Offline translation has landed for a while now. It's built in now.
It has about 10 non-beta languages, and even amongst beta and non, the language is not available. Unfortunately. I would use it if it were. Thank you for taking the time to reply though.
Convenience - that’s how they get you to give up stuff.
Same. The built in translation feature is super valuable once you move country.
I don't bother because Mozilla is just controlled opposition at this point, I'll stick to Chromium based ones like Brave for now as I don't consider there to be a meaningful difference.

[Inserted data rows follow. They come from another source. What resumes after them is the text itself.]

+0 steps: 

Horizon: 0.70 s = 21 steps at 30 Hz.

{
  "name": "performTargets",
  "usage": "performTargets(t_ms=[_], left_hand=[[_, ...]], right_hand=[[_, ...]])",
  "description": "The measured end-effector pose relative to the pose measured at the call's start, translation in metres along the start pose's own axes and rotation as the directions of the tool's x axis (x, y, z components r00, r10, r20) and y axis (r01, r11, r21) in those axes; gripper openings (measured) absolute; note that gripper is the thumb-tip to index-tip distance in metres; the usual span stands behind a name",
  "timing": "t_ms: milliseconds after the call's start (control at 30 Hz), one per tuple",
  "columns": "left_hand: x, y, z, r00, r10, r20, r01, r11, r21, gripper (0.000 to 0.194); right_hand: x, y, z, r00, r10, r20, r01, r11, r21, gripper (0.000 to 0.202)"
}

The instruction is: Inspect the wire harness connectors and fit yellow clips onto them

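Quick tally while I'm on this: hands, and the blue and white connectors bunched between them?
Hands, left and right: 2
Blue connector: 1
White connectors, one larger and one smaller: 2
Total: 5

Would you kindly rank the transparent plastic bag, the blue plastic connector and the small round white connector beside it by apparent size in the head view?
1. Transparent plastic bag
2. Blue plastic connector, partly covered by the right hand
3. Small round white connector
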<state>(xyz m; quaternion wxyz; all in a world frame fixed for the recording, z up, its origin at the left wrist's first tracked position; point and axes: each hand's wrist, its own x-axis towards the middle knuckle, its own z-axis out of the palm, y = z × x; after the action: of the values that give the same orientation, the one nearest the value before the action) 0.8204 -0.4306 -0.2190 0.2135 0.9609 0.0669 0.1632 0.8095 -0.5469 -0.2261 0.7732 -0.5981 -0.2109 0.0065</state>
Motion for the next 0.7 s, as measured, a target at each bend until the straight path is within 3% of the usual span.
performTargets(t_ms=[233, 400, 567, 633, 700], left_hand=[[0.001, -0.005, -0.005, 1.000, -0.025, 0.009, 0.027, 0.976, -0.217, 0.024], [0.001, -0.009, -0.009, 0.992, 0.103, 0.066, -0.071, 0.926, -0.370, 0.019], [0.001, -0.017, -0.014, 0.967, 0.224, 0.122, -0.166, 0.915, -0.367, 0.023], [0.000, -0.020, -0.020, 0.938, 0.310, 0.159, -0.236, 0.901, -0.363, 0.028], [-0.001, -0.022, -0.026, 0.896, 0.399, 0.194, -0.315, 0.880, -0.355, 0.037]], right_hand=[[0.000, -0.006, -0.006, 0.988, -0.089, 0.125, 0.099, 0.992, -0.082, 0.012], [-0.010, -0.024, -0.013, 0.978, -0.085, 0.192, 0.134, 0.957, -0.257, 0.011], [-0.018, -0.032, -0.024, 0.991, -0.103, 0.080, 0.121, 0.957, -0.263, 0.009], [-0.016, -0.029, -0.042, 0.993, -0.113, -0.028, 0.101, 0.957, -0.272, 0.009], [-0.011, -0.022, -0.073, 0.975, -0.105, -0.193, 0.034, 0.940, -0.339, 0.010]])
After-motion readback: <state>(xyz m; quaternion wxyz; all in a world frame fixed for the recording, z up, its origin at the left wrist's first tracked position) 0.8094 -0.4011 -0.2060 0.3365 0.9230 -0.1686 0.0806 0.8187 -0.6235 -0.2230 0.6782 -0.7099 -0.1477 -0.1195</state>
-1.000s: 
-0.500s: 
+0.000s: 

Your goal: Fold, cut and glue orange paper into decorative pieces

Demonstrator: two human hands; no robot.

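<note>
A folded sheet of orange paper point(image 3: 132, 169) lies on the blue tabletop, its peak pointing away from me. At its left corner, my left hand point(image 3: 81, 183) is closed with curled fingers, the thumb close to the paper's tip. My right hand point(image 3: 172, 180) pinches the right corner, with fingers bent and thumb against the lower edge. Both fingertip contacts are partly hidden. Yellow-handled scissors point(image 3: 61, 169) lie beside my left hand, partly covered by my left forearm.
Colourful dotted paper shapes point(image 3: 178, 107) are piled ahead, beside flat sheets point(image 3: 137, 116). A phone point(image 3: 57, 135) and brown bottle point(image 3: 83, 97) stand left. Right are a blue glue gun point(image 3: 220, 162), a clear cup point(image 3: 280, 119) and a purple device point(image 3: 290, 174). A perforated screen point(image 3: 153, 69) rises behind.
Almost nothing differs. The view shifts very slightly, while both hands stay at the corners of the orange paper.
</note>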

Also Firefox mobile doesn't seem to have tab groups and is the only browser I've tried which doesn't have a proper Android tablet UI.
But FF mobile has ublock.
Brave mobile and Vivaldi mobile have it built in. Hell, Vivaldi even has its super useful two layer tab bar available on Android.
Firefox mobile's plugin support doesn't make up for it missing other basic usability features.
Similarly, Vivaldi mobile doesn't allow custom search engines, so Brave is the only one with the minimum feature set I need (tab grouping, vertical tab bar or two layer tab bar, ad block, custom search engine, android tablet UI), and since I want to be able to sync between all my devices, I use Brave on everything.
Never tried Brave. I rarely browse on mobile so with FF I'm fine.
Firefox doesn't have support for AppleScript and this is crucial to my browser habits/workflow. Both Safari and Chrome/Chromium-based browsers have it. Once/if Firefox adopts it, which I doubt but hope so, I'll consider using it.
Here is the 22 years old ticket: https://bugzilla.mozilla.org/show_bug.cgi?id=125419
There are probably hundreds of macOS specific bugs that Mozilla will never fix.
Firefox is probably the worst browser in the terms of feeling native to macOS.
These aren’t minor, cosmetic issues but glaring omissions in functionality.
Here’s one on the missing support for the macOS password autofill api. https://bugzilla.mozilla.org/show_bug.cgi?id=1650212
Safari and Orion are much better options.
That was 3 whole CPU architectures ago, damn.
Firefox autofill is really bad, while chrome's works most of the time, be it passwords/credit card info/ addresses.
Have you tried the Bitwarden extension for Firefox? https://bitwarden.com/
Firefox does not support WebUSB. I need it.
There's some friction in moving my passwords, which are stored in my Chrome profile. Before you say "just use Bitwarden to sync passwords", I can't, because they block me from logging in based on "unusual network activity". I don't want to spend $3/mo for 1Password. I _could_ spend the first day after migrating resetting all of my passwords as I use different sites and probably will once ad blocking stops working for good on Chrome, but until then it's simple inertia.
Same question for Firefox. Because Firefox is both not privacy respecting (has telemetry by default) and not privacy protecting by default (does not block ads). Both are paid by the world's largest advertising company, not their users.
A browser that cares about privacy would be both zero telemetry and ship with an ad/tracking blocker by default. Ideally you would also be able to pay for it to align incentives (vs a third party paying for your browser on your behalf).